** Material to process **
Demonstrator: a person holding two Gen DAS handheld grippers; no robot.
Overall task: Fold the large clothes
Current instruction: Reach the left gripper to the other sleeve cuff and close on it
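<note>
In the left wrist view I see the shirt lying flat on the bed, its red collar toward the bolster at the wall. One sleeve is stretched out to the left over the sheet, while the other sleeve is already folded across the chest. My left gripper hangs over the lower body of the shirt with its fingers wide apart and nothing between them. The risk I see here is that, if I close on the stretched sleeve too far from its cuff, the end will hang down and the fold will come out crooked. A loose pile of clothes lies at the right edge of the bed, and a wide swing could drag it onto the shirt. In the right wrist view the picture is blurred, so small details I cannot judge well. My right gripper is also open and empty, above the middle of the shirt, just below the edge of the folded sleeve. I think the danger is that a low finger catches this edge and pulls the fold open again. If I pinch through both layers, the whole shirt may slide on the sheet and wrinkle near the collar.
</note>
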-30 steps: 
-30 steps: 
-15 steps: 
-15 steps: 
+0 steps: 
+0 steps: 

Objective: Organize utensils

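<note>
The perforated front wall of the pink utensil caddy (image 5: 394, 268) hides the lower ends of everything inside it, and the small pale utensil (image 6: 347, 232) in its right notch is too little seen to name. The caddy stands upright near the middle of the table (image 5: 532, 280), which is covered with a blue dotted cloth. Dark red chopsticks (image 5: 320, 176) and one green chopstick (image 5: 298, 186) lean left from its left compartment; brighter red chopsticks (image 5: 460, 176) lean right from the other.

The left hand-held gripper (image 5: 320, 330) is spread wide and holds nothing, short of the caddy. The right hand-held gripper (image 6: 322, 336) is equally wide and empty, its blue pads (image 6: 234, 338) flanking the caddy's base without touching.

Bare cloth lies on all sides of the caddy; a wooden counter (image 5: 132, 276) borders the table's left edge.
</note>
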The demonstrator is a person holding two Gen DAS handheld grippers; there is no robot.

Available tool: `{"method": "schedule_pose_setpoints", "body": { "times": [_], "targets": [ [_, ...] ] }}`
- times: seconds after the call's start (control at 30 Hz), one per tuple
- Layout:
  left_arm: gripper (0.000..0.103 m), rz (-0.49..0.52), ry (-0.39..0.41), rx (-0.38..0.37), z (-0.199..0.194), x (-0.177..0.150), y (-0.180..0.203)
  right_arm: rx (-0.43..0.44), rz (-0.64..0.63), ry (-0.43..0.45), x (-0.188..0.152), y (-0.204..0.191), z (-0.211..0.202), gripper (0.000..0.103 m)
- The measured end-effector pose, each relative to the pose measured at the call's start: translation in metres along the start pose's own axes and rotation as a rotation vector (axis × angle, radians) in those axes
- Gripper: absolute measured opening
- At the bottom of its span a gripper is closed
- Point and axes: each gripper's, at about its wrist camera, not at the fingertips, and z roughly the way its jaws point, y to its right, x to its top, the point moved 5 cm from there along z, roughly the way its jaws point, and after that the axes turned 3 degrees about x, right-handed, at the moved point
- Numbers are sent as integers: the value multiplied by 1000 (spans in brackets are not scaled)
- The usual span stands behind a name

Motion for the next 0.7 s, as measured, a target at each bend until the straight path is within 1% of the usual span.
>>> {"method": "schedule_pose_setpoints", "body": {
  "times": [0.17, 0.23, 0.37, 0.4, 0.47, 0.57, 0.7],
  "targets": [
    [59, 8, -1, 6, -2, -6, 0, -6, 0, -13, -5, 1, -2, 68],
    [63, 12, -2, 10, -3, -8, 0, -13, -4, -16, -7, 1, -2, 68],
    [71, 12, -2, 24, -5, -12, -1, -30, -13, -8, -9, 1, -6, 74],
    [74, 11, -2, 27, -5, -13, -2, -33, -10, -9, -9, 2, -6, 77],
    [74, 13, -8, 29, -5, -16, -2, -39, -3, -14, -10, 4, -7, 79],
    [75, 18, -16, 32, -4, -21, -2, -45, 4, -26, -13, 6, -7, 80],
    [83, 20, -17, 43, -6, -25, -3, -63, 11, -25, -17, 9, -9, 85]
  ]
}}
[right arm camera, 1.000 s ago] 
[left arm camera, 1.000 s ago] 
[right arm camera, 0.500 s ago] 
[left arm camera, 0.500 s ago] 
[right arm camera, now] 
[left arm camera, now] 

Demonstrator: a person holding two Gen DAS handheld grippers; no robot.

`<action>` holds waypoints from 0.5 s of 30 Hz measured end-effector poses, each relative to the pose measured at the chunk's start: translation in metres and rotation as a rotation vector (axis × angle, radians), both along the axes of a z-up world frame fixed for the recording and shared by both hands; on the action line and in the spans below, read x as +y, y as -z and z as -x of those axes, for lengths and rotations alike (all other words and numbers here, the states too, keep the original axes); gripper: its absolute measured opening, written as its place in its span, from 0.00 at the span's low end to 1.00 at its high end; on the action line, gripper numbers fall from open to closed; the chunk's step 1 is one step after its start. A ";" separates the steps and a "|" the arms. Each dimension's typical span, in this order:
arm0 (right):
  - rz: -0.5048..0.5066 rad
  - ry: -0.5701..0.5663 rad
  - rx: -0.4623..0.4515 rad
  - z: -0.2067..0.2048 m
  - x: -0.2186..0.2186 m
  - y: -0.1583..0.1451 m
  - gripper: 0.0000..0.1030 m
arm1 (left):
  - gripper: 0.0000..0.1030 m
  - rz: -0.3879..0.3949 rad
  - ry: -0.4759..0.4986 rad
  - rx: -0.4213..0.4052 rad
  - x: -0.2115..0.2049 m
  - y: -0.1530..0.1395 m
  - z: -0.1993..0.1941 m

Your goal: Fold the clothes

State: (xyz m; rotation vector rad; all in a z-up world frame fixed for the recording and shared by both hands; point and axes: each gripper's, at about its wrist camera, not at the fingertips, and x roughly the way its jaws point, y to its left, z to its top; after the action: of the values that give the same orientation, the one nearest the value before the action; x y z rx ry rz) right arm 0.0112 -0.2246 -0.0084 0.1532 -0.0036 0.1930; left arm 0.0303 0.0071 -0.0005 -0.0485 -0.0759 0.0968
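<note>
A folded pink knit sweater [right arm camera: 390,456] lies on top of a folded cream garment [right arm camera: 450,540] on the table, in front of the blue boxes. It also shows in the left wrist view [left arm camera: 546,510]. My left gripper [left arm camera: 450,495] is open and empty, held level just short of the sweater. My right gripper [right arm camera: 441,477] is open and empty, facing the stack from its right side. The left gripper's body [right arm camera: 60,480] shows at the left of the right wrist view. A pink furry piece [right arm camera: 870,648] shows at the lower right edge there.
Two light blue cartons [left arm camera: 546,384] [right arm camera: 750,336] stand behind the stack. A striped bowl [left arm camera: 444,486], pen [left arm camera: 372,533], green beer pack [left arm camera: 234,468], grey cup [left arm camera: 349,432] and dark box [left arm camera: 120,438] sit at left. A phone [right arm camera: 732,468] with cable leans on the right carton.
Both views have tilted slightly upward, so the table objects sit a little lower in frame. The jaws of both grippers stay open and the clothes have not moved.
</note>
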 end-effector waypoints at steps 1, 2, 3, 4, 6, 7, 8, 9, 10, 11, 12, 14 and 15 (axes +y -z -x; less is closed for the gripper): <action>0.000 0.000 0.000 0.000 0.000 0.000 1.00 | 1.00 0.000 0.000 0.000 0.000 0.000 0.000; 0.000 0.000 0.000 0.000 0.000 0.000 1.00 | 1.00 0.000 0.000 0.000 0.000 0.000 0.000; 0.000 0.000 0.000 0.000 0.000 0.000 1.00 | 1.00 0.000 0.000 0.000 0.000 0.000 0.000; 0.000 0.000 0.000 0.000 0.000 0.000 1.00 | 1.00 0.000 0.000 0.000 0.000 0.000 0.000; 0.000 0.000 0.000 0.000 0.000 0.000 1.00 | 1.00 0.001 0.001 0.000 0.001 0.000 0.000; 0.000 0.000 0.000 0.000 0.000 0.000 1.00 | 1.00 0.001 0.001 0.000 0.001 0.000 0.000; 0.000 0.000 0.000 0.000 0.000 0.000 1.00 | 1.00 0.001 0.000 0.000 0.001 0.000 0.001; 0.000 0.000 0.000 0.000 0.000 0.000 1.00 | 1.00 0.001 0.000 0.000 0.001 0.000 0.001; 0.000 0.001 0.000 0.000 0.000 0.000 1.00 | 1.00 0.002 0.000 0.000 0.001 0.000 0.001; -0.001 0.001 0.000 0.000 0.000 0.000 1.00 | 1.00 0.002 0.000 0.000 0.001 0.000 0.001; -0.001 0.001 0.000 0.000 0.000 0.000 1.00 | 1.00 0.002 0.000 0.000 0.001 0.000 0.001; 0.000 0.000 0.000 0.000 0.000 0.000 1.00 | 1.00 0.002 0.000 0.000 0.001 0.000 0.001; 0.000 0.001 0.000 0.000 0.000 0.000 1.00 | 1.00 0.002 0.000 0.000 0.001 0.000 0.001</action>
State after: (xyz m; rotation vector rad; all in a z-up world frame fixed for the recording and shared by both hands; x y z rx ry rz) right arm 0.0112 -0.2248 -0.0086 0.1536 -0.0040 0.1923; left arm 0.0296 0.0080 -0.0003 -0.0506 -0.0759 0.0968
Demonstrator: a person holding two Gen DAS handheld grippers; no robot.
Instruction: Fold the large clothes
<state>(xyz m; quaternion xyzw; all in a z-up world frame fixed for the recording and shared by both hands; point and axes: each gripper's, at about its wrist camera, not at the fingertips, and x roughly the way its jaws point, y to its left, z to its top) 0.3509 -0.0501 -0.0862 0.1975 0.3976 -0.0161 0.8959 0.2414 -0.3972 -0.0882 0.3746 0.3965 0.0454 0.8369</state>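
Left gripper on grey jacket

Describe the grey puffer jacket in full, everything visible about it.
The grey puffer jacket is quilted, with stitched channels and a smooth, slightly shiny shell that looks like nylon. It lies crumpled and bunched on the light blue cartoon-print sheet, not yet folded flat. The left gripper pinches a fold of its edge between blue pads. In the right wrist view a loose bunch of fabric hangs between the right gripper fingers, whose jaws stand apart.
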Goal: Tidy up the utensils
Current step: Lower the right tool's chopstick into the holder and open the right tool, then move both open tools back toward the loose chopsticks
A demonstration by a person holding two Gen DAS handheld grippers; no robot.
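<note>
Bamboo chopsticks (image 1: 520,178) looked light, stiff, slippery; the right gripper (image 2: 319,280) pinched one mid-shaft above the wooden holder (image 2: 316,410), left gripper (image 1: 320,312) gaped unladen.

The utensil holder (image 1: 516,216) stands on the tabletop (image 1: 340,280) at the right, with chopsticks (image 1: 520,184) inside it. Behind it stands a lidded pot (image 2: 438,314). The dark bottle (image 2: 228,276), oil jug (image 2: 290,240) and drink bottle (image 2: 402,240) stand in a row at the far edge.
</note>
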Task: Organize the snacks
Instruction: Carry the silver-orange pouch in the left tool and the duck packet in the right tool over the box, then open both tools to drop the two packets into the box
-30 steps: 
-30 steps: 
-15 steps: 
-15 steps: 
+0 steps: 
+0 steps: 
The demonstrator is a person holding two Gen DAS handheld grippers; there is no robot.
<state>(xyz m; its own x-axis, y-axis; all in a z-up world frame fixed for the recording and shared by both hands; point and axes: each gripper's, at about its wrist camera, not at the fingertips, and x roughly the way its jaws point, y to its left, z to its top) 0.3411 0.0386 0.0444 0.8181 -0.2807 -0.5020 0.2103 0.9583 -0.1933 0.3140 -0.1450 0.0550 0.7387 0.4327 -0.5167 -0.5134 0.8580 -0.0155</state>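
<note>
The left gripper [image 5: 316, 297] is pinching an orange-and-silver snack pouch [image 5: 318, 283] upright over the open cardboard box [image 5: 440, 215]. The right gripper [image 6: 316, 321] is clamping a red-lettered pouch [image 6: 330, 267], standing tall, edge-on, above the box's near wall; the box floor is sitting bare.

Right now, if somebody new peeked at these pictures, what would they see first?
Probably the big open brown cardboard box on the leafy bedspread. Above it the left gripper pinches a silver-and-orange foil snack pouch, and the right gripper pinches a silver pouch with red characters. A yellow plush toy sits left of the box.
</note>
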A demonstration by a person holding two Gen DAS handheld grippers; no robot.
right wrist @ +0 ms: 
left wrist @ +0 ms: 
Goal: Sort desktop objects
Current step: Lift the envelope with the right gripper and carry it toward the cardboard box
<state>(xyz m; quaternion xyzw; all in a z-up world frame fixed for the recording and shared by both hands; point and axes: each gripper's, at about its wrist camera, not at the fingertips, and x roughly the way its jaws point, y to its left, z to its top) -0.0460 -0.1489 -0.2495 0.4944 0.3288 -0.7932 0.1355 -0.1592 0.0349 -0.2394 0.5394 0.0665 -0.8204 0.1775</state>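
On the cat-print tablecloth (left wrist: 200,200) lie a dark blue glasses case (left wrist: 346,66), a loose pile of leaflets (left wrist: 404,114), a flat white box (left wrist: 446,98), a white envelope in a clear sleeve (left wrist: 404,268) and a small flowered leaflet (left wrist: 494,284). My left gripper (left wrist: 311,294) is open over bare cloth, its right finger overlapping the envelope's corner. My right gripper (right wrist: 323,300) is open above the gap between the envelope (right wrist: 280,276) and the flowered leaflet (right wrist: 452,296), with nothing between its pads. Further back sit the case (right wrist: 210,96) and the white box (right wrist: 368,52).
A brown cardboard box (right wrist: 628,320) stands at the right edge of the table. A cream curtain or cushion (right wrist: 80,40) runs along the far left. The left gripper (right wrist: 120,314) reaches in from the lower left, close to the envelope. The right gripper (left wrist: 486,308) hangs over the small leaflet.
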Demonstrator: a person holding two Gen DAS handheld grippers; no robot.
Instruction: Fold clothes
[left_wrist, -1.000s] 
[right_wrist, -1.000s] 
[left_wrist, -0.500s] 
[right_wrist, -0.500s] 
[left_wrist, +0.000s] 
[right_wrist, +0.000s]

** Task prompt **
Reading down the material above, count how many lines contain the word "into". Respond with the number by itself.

** Expected answer **
2